» **Exercise requirements**: In the listing beneath this line, copy exactly the lines starting with the one containing "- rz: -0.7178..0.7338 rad" and going on through the one containing "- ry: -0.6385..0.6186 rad".

» **Input data**:
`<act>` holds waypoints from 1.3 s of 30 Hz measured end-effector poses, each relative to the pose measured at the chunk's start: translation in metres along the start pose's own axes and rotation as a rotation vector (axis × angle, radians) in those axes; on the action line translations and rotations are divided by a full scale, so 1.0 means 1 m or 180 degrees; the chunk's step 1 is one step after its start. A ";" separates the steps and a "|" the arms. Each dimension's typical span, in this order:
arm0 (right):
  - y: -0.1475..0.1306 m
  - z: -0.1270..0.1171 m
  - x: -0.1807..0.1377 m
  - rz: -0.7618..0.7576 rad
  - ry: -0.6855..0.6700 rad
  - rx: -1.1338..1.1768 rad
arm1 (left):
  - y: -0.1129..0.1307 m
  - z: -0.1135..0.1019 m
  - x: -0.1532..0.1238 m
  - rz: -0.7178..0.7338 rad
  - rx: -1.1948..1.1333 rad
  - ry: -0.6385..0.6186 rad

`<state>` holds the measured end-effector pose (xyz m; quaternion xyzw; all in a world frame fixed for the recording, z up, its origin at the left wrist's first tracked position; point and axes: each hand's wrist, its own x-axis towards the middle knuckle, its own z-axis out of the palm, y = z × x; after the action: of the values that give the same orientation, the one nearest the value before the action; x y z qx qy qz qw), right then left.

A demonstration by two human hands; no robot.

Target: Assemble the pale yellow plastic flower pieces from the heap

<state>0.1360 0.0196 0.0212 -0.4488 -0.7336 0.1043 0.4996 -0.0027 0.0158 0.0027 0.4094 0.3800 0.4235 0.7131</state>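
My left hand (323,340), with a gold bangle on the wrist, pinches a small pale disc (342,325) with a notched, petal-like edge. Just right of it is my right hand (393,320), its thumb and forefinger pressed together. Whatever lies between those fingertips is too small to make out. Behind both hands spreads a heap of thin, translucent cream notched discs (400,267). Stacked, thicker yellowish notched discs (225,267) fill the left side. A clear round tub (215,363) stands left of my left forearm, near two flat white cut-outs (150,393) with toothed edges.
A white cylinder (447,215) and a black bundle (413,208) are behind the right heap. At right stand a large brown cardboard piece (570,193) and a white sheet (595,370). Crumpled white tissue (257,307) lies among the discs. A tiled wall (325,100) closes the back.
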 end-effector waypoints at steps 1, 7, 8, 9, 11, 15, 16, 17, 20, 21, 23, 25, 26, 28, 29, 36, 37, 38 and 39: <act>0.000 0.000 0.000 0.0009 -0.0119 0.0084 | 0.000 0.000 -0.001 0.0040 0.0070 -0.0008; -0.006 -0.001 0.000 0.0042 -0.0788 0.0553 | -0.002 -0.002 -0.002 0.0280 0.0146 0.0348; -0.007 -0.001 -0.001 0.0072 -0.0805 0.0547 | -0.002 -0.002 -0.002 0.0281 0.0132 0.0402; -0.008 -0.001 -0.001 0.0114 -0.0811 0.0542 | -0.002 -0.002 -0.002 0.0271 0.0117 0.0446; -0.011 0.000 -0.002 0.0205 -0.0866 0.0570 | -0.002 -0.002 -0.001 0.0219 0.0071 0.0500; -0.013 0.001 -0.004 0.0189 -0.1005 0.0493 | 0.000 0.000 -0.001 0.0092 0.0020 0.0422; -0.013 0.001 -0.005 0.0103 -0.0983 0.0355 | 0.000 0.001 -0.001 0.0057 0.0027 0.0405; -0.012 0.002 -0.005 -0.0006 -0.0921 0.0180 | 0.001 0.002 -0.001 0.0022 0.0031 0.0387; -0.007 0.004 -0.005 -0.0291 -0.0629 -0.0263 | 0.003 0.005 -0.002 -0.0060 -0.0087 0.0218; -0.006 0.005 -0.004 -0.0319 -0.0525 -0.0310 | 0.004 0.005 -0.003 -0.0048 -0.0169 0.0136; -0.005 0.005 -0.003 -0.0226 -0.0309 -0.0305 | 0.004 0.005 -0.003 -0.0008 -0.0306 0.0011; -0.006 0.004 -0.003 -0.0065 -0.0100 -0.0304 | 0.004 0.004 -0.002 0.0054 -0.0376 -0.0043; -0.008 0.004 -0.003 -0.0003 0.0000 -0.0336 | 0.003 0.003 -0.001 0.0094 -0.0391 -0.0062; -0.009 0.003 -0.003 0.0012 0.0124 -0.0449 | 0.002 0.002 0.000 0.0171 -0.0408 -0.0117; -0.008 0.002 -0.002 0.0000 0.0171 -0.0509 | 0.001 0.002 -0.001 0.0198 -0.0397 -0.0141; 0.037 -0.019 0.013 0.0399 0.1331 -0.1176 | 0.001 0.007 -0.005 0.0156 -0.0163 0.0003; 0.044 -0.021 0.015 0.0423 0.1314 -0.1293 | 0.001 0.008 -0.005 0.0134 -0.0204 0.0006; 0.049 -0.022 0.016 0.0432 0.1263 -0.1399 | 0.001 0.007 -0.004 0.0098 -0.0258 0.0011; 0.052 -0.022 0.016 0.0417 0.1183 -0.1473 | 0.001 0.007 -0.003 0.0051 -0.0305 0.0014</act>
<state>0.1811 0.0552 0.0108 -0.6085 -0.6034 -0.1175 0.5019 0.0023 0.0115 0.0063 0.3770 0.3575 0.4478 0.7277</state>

» **Response to the task**:
  - rz: -0.7178..0.7338 rad
  - rx: -1.1948..1.1333 rad
  - ry: -0.6385..0.6186 rad

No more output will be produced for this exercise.